Definir autenticação e autorização
Proteger o acesso aos recursos digitais requer dois processos distintos, mas relacionados: confirmar quem está solicitando acesso e decidir o que essa pessoa, dispositivo ou aplicativo tem permissão para fazer. Esses dois processos, autenticação e autorização, são fundamentais para o gerenciamento de identidade e acesso. Entender a diferença entre eles é essencial porque cada decisão de acesso em uma organização moderna depende de ambos.
Assista ao vídeo a seguir para saber mais sobre autenticação e autorização.
Autenticação
A autenticação é o processo de provar que você é quem você diz ser. Toda vez que você entra em um aplicativo, desbloqueia seu telefone ou acessa um sistema da empresa, a autenticação está acontecendo. O sistema desafia você a fornecer uma prova de sua identidade e, em seguida, verifica essa prova antes de decidir se deseja permitir o acesso. A autenticação responde à pergunta: Quem é você?
A autenticação requer credenciais — evidência que verifica sua identidade. Um nome de usuário sozinho não prova a identidade, pode ser conhecido ou adivinhado por outras pessoas. Adicionar uma senha fornece um nível básico de verificação, mas as senhas podem ser roubadas, adivinhadas ou phished, tornando-as uma das formas mais fracas de autenticação por conta própria. Adicionar um fator mais forte, como um dispositivo biométrico ou físico, aumenta significativamente a confiança.
Os métodos de autenticação são criados em três categorias de prova, chamadas de fatores de autenticação:
- **Algo que você sabe— uma senha, PIN ou pergunta de segurança
- **Algo que você tem: um dispositivo móvel, uma chave de segurança de hardware ou um cartão inteligente
- **Algo que você é— uma característica biométrica como uma impressão digital ou exame facial
Usar apenas um fator, como apenas uma senha, é chamado de autenticação de fator único. A autenticação de fator único é comum, mas vulnerável. Se esse único fator estiver comprometido, uma senha roubada por meio de phishing, por exemplo, um invasor terá tudo o que precisa para representar o usuário.
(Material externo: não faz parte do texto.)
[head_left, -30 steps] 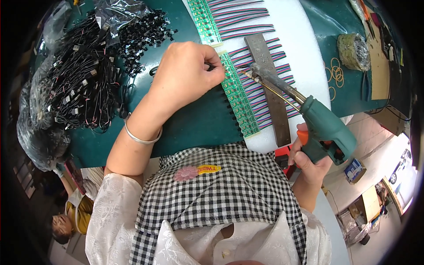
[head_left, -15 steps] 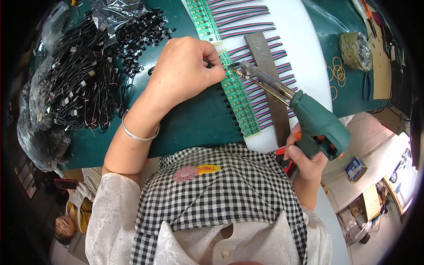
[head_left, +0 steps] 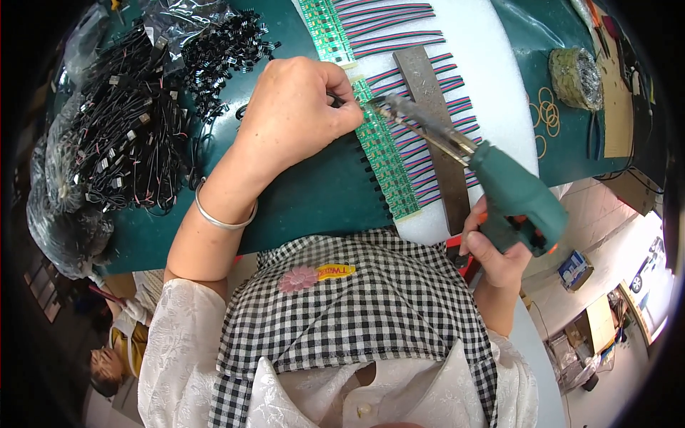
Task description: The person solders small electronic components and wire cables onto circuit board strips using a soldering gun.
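Observation:
My right hand (head_left: pixel 496 250) is wrapped round the grip of a green soldering gun (head_left: pixel 517 189). Its tip hovers at or just over the upper part of a green circuit board panel (head_left: pixel 385 153); whether it touches I cannot tell. At the panel's left edge my left hand (head_left: pixel 303 107) pinches a thin black cable (head_left: pixel 333 100), whose end is mostly hidden by the fingers. Striped ribbon wires (head_left: pixel 421 160) run out from the panel's right side. Across them lies a flat grey metal bar (head_left: pixel 432 121). All this rests on a white foam sheet (head_left: pixel 492 85).
Black USB cables (head_left: pixel 135 135) lie heaped at the left, beside a pile of small black parts (head_left: pixel 221 60) and plastic bags (head_left: pixel 57 171). A second board panel (head_left: pixel 327 32) is farther back. Rubber bands (head_left: pixel 548 118) and a solder roll (head_left: pixel 575 78) sit right. Another person (head_left: pixel 114 357) is at lower left.
The soldering gun's tip has shifted slightly up and left, and its front is blurred. My left hand stays almost in place. The other person at lower left has moved a little.

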### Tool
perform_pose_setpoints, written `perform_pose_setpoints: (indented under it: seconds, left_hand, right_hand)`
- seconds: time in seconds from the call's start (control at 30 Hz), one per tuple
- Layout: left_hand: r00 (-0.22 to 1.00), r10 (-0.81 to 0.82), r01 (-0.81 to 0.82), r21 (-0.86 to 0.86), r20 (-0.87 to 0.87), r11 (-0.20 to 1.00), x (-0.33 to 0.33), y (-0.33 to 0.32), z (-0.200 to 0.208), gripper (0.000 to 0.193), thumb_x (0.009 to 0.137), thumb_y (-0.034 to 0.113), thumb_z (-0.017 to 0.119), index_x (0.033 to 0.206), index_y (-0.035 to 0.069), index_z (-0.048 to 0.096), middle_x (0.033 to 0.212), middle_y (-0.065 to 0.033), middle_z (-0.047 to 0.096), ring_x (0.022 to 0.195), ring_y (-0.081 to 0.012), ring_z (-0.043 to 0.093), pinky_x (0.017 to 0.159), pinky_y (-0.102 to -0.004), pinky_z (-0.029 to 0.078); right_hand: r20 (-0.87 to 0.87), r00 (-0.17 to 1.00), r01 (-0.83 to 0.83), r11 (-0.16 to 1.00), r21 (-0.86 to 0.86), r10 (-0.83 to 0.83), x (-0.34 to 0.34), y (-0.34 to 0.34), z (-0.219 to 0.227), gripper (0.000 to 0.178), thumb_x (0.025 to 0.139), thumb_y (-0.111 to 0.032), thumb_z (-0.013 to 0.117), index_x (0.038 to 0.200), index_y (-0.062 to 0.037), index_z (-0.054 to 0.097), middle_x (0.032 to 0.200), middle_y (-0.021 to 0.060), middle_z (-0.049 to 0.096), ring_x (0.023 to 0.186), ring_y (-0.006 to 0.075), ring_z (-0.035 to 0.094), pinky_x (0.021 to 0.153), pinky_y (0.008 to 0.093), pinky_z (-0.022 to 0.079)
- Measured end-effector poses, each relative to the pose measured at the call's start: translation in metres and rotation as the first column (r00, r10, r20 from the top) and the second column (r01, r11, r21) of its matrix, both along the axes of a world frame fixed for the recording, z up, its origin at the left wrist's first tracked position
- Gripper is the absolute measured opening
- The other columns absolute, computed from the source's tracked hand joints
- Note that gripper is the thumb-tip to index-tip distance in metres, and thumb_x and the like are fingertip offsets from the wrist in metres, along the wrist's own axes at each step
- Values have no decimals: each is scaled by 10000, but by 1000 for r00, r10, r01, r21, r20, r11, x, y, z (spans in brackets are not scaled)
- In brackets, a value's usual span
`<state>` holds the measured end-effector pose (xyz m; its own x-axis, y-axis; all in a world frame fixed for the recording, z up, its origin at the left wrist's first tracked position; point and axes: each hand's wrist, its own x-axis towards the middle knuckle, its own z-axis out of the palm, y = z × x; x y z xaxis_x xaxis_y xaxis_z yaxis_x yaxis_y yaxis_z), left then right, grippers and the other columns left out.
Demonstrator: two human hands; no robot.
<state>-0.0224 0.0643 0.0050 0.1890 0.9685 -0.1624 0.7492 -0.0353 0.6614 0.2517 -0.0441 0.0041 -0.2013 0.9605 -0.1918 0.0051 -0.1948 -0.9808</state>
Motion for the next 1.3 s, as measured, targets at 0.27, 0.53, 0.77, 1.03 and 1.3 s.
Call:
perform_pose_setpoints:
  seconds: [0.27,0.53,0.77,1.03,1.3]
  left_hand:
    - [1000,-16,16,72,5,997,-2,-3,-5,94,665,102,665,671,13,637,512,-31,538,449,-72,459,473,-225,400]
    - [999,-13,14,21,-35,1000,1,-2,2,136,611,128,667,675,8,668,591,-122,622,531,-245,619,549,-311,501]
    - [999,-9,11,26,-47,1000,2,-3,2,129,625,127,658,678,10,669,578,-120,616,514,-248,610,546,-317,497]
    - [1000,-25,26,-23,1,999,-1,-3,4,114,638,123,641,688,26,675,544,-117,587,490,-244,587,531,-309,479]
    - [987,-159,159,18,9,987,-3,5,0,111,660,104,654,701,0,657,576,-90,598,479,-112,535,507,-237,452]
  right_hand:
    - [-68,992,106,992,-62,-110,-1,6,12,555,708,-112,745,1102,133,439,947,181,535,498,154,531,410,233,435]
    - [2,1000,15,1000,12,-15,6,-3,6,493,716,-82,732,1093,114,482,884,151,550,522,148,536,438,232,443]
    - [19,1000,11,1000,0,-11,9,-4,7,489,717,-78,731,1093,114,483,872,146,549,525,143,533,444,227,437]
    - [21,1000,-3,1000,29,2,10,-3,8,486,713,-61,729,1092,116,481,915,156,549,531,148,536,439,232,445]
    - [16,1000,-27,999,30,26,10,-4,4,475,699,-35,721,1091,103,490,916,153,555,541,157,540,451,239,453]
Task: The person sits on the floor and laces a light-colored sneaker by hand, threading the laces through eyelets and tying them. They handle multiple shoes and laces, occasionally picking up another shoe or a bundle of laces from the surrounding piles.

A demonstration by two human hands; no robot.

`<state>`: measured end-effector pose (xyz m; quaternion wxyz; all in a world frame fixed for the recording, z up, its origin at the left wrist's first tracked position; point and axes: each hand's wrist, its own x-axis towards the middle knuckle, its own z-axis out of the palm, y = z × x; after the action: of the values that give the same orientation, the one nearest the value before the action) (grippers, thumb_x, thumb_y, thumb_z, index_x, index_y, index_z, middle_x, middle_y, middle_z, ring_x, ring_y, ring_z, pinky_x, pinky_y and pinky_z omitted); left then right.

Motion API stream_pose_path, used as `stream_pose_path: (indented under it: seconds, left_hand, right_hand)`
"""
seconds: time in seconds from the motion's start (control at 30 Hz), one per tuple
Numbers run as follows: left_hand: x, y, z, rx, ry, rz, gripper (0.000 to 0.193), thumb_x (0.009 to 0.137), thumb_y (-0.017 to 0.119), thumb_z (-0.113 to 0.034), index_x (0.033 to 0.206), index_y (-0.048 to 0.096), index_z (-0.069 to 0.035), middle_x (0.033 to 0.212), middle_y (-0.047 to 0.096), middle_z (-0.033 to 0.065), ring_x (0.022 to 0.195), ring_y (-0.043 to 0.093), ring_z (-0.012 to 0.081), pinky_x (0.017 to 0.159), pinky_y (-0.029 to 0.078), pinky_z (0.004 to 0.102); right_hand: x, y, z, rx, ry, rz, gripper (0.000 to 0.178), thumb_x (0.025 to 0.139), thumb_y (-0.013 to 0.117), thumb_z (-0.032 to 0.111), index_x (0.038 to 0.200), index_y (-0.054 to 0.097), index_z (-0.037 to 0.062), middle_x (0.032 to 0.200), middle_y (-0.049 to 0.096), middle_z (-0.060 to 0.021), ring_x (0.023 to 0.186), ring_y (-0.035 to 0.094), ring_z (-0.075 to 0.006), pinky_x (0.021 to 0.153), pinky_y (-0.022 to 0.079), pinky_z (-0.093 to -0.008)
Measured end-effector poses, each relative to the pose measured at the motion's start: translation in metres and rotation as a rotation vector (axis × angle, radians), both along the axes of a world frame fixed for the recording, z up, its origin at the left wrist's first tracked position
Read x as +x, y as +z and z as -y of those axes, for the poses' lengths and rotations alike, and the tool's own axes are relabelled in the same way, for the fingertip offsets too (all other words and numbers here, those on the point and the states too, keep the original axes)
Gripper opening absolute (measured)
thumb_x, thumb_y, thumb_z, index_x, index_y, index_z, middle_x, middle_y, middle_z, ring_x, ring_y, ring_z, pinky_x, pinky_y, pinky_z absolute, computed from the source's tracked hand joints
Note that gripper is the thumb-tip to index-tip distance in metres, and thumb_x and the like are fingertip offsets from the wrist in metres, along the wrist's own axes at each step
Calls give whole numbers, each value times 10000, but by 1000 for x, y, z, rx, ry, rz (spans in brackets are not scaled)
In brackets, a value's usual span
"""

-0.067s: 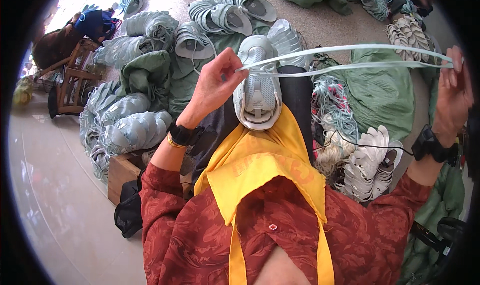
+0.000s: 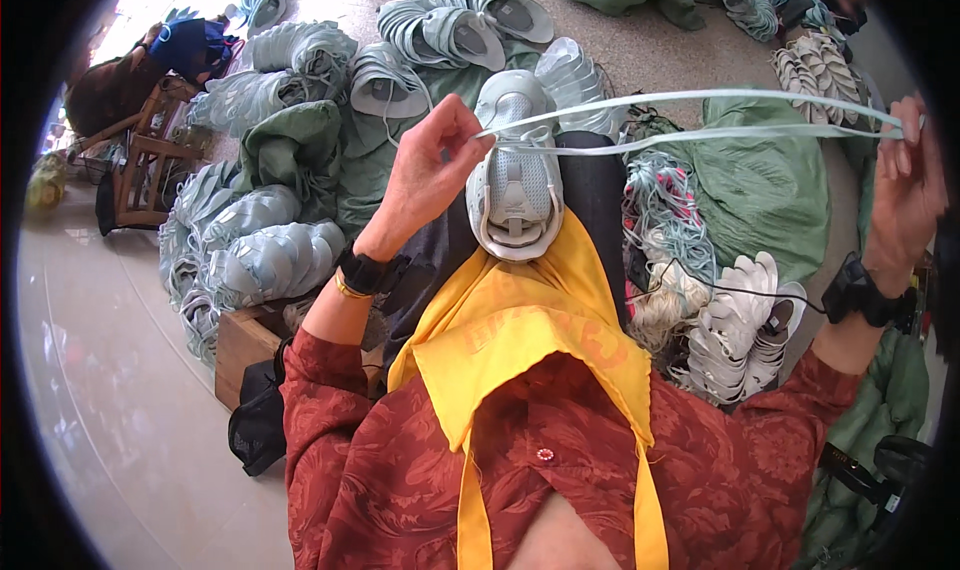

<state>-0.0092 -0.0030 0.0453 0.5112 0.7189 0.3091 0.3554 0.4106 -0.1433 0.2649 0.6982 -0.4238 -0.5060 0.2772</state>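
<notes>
A pale grey-blue shoe upper (image 2: 514, 202) lies on my lap, over the yellow apron, its toe pointing away from me. My left hand (image 2: 428, 175) is closed in a pinch at its left side, with the thumb and fingertips on a pale blue shoelace (image 2: 690, 98). Two strands of this lace run taut from the upper's eyelet area to the far right. Over there my right hand (image 2: 903, 185) is raised and has the lace in its fingers. The lace's tips are hard to make out.
Stacked pale blue uppers (image 2: 275, 260) lie left and ahead. Close on the right are a tangle of laces (image 2: 672, 205), white uppers (image 2: 735, 315) and a green cloth sack (image 2: 765, 195). A wooden box (image 2: 245, 355) stands by my left side, a wooden chair (image 2: 150, 175) farther left.
Both hands stay almost where they were. The lace strands have sunk very slightly near my right hand.
</notes>
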Motion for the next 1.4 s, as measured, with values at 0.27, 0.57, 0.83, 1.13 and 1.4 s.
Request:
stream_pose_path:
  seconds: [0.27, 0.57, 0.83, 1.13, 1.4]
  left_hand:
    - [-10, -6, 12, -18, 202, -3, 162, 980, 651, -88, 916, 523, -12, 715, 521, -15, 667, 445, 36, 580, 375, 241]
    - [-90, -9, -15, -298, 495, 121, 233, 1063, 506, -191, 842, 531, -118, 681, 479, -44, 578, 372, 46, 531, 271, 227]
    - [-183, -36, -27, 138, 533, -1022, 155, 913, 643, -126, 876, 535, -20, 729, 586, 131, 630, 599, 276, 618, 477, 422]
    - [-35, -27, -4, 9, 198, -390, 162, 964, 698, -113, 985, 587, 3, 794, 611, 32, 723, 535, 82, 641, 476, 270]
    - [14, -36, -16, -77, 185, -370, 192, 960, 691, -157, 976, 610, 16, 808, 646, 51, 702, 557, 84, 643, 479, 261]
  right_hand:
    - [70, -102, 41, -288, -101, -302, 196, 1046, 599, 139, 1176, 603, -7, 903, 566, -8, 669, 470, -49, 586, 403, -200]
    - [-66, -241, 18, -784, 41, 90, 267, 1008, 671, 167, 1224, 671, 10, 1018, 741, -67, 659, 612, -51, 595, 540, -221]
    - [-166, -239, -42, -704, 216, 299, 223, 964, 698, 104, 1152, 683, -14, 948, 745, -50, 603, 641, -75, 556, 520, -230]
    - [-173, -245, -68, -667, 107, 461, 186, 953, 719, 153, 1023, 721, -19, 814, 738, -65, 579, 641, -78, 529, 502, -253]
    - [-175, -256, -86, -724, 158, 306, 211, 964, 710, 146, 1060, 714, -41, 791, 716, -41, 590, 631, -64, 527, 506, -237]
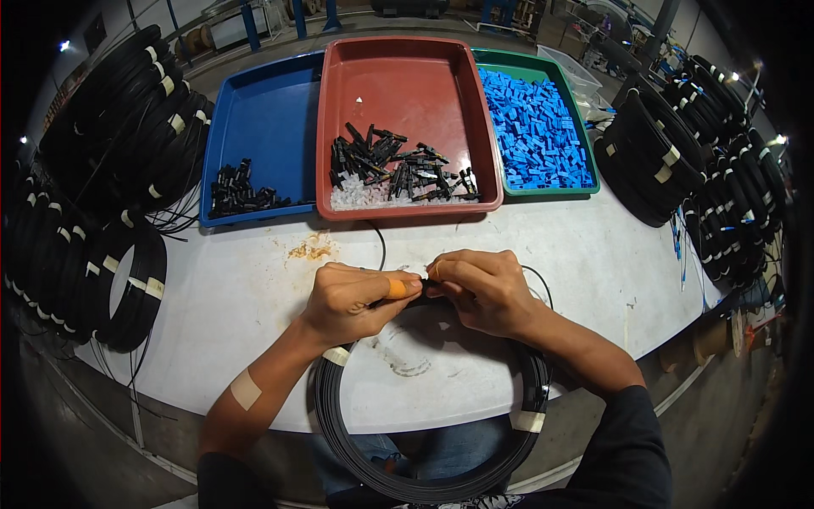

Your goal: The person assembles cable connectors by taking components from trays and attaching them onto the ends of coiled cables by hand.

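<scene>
My left hand (356, 299) and my right hand (485, 290) meet over the white table, fingertips pinched together. Between them is a small black piece (430, 285), mostly covered by the fingers; it looks like a connector on a cable end. Orange wrapping shows on the left thumb and on a right fingertip. Below my hands lies a coil of thin black cable (329, 399), bound with pale tape, partly on the table and partly over my lap. A loose strand (381, 246) of cable arcs up beyond my left hand.
Beyond my hands stand a blue tray (263, 93) with black parts, a red tray (407, 76) with black connectors and small clear pieces, and a green tray (551, 193) full of blue clips. Black cable coils (127, 110) pile up at left, and more coils (653, 157) at right.
</scene>
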Motion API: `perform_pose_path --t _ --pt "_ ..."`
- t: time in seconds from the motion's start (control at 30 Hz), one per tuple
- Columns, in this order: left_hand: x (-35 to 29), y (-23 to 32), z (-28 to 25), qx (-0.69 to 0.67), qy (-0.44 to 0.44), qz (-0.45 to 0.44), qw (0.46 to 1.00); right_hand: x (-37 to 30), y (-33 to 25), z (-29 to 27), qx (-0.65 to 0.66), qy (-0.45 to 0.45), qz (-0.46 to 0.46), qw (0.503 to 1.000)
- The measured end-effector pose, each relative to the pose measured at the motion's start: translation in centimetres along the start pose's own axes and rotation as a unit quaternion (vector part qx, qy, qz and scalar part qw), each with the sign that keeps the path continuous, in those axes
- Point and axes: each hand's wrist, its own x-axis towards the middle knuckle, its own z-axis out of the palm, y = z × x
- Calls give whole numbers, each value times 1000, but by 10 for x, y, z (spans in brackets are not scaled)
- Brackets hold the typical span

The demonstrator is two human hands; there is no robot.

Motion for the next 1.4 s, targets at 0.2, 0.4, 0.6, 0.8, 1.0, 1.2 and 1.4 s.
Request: perform_pose_path --t 0.2,0.4,0.6,0.8,1.0,1.2,1.4 --pt "-1 -1 -1 19 -19 39 999 5 -10 -4 -46 -55 36 997" --pt "-2 -1 2 57 -19 76 995 4 -4 -3 42 -69 75 994" --pt "0 2 0 -15 -13 -18 1000 2 -9 -5 -13 -31 34 999" --pt "1 4 -2 90 -44 114 988 2 -4 -5 15 -66 44 997" --pt "-1 -3 0 60 -8 93 994 6 -5 -4 79 -48 66 994" --pt "-2 -3 1 17 -6 60 998 0 -5 -3 -10 -25 33 999" --pt "1 3 -3 121 -54 146 980 3 -1 -4 78 -80 89 990"
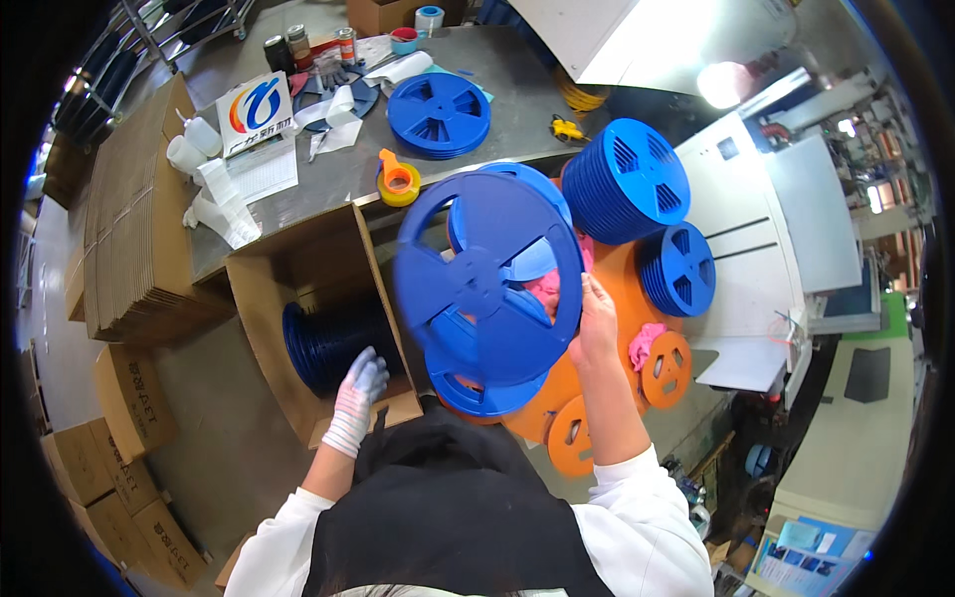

A MFA (autenticação multifator) fortalece a autenticação exigindo dois ou mais fatores de categorias diferentes. Por exemplo, entre com uma senha (algo que você sabe) e, em seguida, aprove uma notificação em seu telefone (algo que você tem). Como um invasor precisaria comprometer várias credenciais independentes, a autenticação multifatorial (MFA) reduz drasticamente o risco de invasão de contas.
Depois que o sistema avalia as credenciais, a autenticação é bem-sucedida ou falha. A autenticação bem-sucedida confirma a identidade e permite que o processo continue. A autenticação com falha nega o acesso antes que todos os recursos sejam expostos. Mas a autenticação por si só não determina o que você pode fazer, ela só confirma quem você é. É aí que entra a autorização.
Autorização
A autorização é o processo de determinar o que uma identidade autenticada tem permissão para fazer. Depois que a autenticação confirma sua identidade, a autorização avalia suas permissões e decide se deseja conceder ou negar acesso a recursos específicos: aplicativos, arquivos, dados ou recursos do sistema. A autorização responde à pergunta: O que você tem permissão para fazer?
As decisões de autorização geralmente são baseadas em funções (como funcionário, gerente ou administrador), permissões (leitura, gravação ou exclusão) e atributos (departamento, localização ou função de trabalho). O sistema avalia essas regras para cada solicitação de acesso e concede ou restringe o acesso adequadamente.
Um conceito de autorização chave é o princípio do privilégio mínimo: os usuários devem ter apenas o acesso mínimo necessário para executar seu trabalho e não mais. Limitar o acesso reduz os danos potenciais de uma conta comprometida, minimiza o risco de perda acidental de dados e ajuda as organizações a atender aos requisitos de segurança e conformidade.
Como a autenticação e a autorização funcionam em conjunto
Autenticação e autorização são processos distintos, mas funcionam juntos para proteger os recursos. Eles sempre ocorrem em uma ordem específica: a autenticação ocorre primeiro — na entrada — e estabelece quem você é. A autorização ocorre após a autenticação e determina o que você pode acessar.
Pense nisso como se hospedar em um hotel. Você apresenta sua ID na recepção e a recepcionista verifica quem você é, isso é autenticação. Em seguida, você recebe um cartão-chave que abre seu quarto e a academia, mas não os quartos de outros hóspedes ou áreas de funcionários , isso é autorização.
A autorização só pode acontecer após a autenticação bem-sucedida. Você não pode determinar o que alguém tem permissão para fazer sem primeiro confirmar sua identidade. Apenas confirmar a identidade, sem verificar as permissões, deixa os recursos expostos. Juntos, a autenticação e a autorização garantem que as identidades certas obtenham o acesso certo e nada mais.